━━━ Supplied material ━━━
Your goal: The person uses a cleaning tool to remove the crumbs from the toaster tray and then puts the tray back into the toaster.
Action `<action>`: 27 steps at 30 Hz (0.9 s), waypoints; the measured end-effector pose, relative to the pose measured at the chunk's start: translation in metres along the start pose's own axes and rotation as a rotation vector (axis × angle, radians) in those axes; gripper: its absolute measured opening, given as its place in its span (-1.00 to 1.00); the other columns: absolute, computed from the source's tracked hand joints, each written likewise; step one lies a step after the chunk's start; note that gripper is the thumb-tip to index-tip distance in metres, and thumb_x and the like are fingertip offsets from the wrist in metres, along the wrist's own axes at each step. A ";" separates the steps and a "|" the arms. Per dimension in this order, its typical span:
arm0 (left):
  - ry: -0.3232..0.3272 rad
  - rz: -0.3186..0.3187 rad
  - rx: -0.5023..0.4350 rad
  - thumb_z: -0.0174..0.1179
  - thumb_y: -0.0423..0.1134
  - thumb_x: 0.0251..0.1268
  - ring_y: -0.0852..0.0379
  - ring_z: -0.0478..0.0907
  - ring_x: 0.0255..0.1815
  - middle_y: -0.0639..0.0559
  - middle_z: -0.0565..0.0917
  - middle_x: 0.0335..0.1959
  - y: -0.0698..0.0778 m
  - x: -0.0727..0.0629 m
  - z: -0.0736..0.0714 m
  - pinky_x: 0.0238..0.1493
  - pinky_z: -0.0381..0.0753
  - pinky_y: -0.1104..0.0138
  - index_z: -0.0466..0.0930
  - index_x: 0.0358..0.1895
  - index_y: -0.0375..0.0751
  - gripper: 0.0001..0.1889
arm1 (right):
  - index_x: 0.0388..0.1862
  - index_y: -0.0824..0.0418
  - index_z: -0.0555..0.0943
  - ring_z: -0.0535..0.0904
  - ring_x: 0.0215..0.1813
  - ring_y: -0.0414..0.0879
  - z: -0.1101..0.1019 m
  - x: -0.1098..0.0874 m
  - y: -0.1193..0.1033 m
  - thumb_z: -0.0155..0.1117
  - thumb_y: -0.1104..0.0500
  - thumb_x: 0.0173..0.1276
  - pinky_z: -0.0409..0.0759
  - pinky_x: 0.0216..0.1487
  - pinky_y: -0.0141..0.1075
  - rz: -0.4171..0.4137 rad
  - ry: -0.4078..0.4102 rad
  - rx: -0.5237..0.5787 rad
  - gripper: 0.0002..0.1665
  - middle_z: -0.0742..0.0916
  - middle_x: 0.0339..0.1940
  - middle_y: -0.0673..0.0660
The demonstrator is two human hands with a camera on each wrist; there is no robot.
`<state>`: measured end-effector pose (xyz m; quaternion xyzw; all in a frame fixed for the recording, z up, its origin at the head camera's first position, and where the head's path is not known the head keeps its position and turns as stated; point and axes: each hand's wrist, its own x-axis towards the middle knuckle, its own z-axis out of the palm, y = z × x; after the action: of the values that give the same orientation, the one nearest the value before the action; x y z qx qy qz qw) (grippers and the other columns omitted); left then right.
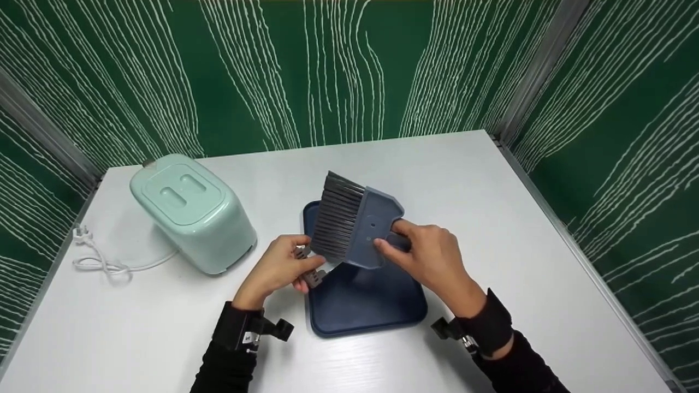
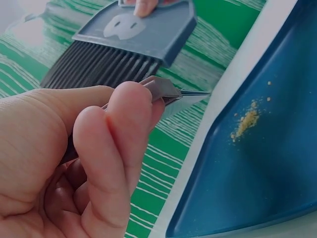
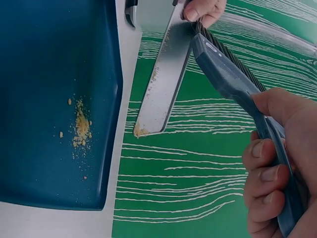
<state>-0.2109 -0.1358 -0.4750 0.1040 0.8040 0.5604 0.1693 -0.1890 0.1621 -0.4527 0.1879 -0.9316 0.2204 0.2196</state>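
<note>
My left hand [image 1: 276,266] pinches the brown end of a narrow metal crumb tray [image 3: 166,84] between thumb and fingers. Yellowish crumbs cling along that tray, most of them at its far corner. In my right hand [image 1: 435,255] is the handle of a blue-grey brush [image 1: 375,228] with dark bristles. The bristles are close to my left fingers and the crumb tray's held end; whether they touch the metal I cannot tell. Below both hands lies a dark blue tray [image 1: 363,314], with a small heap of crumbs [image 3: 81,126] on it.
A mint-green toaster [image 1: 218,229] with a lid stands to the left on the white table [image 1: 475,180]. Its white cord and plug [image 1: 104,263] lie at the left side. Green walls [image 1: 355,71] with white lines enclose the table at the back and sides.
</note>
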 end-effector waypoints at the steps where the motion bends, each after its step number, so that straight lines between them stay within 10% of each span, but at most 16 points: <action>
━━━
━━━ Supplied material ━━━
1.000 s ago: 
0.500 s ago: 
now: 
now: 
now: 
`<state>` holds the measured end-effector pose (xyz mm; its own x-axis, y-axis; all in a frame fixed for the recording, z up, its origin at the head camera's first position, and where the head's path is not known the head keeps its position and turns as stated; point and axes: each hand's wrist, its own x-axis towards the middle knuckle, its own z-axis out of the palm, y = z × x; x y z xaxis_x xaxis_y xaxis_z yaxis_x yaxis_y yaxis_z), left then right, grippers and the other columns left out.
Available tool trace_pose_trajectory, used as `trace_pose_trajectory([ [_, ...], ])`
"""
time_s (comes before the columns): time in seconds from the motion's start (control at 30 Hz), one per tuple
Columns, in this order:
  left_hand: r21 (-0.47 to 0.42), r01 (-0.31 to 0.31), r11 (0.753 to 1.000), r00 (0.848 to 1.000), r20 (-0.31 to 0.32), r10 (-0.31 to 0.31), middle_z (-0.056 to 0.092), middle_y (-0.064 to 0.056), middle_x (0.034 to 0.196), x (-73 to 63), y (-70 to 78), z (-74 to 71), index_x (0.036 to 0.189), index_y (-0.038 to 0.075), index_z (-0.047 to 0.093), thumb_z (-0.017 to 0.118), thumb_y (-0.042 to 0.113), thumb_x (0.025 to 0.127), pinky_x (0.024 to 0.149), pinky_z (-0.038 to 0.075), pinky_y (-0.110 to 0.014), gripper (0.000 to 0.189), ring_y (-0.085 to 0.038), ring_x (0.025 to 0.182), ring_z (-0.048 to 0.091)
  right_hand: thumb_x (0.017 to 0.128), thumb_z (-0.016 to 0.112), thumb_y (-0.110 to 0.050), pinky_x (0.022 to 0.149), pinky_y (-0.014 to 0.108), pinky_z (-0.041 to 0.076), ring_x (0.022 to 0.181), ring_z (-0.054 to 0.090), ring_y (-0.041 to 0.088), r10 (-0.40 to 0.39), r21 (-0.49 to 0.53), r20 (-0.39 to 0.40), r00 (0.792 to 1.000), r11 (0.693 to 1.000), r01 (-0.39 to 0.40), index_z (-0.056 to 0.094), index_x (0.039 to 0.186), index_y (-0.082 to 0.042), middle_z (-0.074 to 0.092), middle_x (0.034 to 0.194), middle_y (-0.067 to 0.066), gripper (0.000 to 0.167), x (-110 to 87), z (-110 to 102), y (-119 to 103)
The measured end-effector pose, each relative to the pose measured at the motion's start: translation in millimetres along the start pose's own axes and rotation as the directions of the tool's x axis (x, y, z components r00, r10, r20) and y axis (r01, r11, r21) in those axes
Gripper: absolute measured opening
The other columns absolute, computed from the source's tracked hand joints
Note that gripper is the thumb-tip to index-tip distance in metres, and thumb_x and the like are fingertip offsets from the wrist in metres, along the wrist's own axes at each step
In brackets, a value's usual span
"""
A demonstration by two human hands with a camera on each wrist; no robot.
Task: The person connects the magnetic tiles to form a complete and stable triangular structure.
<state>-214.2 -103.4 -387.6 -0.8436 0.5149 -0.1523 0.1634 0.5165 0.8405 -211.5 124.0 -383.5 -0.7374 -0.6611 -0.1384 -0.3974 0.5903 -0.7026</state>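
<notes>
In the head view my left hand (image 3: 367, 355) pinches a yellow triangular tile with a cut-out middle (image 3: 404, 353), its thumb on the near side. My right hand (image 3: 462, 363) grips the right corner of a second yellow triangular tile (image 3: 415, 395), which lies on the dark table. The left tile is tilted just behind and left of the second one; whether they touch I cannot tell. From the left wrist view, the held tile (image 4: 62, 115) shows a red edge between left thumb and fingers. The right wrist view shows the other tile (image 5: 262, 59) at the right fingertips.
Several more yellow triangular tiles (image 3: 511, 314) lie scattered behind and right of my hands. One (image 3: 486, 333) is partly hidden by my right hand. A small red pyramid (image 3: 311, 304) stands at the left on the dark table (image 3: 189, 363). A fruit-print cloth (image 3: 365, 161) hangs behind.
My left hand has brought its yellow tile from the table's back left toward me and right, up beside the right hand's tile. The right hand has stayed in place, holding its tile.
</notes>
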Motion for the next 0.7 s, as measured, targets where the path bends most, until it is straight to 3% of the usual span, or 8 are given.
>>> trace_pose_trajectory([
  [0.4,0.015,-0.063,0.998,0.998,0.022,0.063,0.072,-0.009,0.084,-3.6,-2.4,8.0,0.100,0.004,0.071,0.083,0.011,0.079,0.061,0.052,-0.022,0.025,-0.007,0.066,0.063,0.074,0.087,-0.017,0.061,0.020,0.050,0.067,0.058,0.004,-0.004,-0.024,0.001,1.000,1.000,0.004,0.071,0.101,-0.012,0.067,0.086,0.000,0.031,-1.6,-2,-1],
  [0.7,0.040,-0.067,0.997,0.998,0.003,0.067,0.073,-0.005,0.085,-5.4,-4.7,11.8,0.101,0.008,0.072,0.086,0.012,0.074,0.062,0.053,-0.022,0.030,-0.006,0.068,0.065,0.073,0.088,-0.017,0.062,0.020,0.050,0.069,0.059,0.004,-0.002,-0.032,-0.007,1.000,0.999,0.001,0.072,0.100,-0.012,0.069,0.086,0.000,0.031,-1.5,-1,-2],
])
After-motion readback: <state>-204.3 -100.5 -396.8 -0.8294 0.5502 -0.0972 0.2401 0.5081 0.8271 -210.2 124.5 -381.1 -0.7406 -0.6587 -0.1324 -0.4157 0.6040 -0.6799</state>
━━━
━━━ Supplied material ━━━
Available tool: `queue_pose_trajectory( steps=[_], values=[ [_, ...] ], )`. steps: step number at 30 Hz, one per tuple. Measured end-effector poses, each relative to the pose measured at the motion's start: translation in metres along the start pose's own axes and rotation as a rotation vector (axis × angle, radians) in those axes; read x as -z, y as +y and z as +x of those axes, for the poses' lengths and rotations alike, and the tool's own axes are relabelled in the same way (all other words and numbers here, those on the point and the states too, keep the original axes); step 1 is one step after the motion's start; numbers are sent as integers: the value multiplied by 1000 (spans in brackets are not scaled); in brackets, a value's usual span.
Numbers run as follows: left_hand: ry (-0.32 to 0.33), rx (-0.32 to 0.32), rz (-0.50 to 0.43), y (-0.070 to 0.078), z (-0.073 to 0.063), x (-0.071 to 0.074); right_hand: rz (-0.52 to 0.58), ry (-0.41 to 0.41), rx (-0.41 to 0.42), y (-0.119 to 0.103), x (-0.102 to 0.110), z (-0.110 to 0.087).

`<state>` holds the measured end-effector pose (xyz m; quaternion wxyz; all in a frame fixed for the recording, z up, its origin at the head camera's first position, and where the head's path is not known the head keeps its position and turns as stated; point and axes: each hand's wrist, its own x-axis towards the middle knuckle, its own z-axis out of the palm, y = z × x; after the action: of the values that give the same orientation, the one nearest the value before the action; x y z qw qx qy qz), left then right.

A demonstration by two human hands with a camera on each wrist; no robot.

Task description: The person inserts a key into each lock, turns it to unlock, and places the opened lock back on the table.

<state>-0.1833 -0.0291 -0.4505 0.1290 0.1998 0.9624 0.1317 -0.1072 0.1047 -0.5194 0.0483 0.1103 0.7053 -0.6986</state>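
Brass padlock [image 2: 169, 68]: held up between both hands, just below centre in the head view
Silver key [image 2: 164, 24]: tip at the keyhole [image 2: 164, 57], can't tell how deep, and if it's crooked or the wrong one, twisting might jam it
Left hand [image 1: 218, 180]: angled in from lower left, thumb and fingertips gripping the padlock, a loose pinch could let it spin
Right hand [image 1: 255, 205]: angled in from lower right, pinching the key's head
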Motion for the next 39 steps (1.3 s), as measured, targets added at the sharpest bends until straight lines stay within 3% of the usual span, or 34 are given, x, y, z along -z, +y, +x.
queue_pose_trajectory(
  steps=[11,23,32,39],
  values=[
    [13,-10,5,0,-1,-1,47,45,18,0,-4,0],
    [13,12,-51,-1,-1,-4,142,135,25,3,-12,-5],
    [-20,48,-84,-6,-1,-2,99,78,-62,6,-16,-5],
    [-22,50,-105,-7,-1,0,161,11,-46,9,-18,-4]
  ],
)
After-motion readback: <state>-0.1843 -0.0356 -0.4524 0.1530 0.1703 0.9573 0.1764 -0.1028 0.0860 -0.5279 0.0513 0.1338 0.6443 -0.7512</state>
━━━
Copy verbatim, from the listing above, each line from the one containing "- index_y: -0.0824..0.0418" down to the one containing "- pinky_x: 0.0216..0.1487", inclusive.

Task solution –
  - index_y: -0.0824..0.0418
  - index_z: -0.0555..0.0943
  - ring_z: -0.0535..0.0904
  - ring_x: 0.0215..0.1813
  - ring_y: -0.0414..0.0879
  - z: -0.1101..0.1019 m
  - x: -0.1098..0.0874 m
  - y: -0.1193..0.1033 m
  - thumb_z: -0.0155..0.1117
  - thumb_y: -0.1104..0.0500
  - thumb_x: 0.0173..0.1276
  - pinky_z: -0.0409..0.0759
  - pinky_x: 0.0216..0.1487

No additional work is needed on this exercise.